If you have stayed at some of England’s finest hotels, you may have come across an independent cinema – and perhaps you have come across a branch of the Curzon’s 15 dotted around the country.
Typical of an independent cinema, the Curzon Mondrian London is somewhat excessively spacious yet it has a distinct boutique warmth to it. The interior is subtle, simplistic and is boldly modernist. The whole cinema experience has been reformulated and has been made with luxury at the forefront of the vision. You won’t be faced by tacky ‘Coca-Cola’ branded cardboard cups in those putrid cup holders, or man’s greatest social dilemma: The shared armrest. Instead, drinks (alcoholic and soft drinks) are served in their respected drinks glasses onto your personal glass counter, a perk that I found very homely.
The quality of the screening experience is superior and I was left submerged in the storyline of, hands down, one of the finest cinematic productions of the 21st century: ‘The Grand Budapest Hotel’ – a masterpiece structured around the adventures of an eccentric concierge and his lobby boy.

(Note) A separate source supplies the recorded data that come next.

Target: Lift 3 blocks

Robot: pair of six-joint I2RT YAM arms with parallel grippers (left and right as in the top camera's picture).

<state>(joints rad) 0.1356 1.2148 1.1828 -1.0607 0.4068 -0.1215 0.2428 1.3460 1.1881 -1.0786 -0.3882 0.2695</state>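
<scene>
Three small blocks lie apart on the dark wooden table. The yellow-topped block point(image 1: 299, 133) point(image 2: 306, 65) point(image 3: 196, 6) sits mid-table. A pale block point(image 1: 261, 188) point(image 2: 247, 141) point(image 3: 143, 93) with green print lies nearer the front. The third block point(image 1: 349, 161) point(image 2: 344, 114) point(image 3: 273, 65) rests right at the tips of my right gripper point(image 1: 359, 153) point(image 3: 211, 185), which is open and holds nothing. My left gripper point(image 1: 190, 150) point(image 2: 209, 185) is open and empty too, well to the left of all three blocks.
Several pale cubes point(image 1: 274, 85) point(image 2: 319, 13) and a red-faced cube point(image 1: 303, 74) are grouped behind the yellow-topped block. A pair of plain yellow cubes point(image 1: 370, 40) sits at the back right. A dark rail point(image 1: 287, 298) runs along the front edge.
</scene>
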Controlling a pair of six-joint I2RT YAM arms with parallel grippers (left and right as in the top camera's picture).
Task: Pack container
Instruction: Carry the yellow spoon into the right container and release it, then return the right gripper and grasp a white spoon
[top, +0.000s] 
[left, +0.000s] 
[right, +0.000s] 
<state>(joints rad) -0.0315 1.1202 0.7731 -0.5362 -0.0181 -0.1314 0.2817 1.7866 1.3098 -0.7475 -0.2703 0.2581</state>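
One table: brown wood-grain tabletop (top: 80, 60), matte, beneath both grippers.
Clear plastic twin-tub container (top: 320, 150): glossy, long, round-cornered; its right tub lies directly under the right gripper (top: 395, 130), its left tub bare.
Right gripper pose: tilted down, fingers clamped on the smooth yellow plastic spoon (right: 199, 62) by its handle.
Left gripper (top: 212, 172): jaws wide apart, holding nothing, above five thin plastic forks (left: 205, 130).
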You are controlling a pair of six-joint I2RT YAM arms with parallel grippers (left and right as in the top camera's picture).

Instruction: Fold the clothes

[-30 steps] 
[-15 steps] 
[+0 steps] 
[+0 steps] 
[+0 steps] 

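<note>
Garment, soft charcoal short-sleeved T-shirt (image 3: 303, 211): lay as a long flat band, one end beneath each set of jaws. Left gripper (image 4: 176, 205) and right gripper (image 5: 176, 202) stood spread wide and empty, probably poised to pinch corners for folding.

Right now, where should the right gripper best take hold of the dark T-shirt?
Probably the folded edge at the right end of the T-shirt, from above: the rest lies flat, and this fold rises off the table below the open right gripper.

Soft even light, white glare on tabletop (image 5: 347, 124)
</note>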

The much sought-after 4K projection and the crisp tones from the Dolby 7.1 Surround Sound will surely teleport you to another world.
To elaborate on the Mondrian’s nautical theme, the Curzon’s interior features authentic brass from the original Sea Containers building. The well-curated range of films are available to guests and the general public on Fridays, Saturdays and Sundays at very reasonable prices (beginning at £8).
The Mondrian itself, which I hope to cover in more detail soon, is another stellar venue for the Curzon’s portfolio. A well-cultured establishment produced by a plethora of world-renowned architects. There are many bars and restaurants surrounding the cinema, calm lounging areas and interesting art instalments which occupied my time delightfully before and after the screening. A very calm but classy environment that incorporates and shows appreciation for the area’s heritage.